:: Work request ::
When you have gone through the records, report how many lines include "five", giving the number and nothing more.

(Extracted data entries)
────────

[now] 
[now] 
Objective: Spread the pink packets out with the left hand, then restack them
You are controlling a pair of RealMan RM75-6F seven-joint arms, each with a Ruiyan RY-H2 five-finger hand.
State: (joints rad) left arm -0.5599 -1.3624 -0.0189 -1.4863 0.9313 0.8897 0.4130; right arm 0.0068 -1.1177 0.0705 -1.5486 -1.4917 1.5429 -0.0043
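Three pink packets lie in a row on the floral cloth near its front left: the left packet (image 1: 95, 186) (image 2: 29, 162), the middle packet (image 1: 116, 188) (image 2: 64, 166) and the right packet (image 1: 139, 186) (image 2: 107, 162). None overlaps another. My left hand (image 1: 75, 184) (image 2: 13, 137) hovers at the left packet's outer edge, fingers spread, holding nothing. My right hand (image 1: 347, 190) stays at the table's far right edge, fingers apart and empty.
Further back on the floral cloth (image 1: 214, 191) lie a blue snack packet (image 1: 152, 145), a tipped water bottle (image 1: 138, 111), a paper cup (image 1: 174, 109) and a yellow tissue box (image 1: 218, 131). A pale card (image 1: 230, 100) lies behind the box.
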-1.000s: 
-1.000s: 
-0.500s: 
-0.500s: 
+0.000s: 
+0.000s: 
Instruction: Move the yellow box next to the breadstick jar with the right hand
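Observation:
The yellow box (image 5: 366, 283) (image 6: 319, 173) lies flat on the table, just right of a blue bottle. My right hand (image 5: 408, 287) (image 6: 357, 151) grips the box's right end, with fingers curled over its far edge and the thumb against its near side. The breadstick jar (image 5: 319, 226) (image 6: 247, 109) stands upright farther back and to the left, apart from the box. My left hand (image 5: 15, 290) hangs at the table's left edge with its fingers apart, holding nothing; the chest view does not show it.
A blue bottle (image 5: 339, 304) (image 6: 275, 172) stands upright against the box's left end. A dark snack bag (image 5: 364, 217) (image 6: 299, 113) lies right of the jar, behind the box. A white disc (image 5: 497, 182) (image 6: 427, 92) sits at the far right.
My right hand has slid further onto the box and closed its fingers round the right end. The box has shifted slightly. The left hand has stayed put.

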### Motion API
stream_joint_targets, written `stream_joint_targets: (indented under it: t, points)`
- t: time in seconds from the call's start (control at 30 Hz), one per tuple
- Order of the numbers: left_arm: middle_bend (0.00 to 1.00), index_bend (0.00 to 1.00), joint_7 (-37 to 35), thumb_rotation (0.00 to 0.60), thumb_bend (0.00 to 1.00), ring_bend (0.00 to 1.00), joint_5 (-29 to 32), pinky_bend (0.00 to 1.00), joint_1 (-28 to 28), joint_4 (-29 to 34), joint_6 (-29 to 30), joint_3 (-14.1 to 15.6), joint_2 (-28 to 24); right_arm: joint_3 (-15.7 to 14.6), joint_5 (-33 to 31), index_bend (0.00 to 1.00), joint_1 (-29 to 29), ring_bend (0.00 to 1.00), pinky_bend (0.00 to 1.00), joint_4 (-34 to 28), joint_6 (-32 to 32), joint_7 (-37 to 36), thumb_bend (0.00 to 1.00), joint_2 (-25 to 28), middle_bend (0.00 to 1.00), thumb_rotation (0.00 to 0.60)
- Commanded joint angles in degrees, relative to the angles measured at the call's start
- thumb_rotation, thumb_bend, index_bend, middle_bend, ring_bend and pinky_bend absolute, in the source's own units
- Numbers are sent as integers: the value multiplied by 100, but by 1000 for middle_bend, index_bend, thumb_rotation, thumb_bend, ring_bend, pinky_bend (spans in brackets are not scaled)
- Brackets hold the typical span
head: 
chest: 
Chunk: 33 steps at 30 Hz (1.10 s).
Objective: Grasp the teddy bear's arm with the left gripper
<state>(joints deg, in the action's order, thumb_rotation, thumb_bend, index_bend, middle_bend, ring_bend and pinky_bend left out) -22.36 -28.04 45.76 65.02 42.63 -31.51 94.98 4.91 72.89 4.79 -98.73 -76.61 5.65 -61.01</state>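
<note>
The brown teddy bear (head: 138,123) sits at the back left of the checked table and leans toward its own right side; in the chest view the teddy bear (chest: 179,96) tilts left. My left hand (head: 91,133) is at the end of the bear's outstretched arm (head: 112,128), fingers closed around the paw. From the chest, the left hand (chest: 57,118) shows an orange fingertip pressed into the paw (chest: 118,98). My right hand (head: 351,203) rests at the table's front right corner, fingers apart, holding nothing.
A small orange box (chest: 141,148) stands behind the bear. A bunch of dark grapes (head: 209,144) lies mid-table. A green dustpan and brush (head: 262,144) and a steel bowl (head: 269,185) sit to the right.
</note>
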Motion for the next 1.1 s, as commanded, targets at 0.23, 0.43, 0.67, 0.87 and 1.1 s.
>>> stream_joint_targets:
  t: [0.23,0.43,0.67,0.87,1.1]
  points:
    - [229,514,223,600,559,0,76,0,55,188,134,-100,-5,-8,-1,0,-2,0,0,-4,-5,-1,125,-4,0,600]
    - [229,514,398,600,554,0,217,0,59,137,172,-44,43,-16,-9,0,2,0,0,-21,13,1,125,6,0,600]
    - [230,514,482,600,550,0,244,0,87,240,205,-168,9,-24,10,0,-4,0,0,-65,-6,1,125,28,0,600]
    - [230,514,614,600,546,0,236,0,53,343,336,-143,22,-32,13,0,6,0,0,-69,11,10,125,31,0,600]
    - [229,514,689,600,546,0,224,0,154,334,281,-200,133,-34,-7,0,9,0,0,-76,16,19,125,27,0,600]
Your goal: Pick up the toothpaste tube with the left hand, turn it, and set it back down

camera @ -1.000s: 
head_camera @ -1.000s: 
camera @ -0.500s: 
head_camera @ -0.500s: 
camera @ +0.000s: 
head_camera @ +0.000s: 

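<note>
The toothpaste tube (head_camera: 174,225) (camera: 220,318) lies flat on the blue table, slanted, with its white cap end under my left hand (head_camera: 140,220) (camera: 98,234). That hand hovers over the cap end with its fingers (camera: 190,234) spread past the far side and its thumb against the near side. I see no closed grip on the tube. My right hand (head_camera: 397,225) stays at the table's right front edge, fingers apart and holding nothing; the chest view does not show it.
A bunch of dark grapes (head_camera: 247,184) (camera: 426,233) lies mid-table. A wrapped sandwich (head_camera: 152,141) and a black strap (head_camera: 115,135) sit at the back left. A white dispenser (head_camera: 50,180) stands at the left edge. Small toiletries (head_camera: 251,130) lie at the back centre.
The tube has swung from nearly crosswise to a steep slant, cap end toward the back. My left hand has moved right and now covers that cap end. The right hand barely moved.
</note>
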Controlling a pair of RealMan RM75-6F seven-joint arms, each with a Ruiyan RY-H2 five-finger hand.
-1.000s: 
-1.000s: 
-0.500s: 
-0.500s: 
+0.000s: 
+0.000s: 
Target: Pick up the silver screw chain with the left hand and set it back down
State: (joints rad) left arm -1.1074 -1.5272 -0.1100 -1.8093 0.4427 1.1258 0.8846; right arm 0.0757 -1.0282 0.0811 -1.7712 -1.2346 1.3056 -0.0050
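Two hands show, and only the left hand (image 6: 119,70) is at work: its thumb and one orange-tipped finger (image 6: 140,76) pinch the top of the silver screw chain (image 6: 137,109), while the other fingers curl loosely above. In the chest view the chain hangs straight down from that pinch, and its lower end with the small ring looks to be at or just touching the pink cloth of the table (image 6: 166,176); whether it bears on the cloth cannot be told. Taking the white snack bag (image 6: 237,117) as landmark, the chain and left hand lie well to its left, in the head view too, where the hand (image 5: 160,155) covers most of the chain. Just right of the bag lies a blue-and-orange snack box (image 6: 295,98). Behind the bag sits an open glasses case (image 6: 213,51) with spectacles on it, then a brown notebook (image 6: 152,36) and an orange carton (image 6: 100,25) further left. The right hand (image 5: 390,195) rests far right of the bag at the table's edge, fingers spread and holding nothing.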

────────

:: Written response ::
2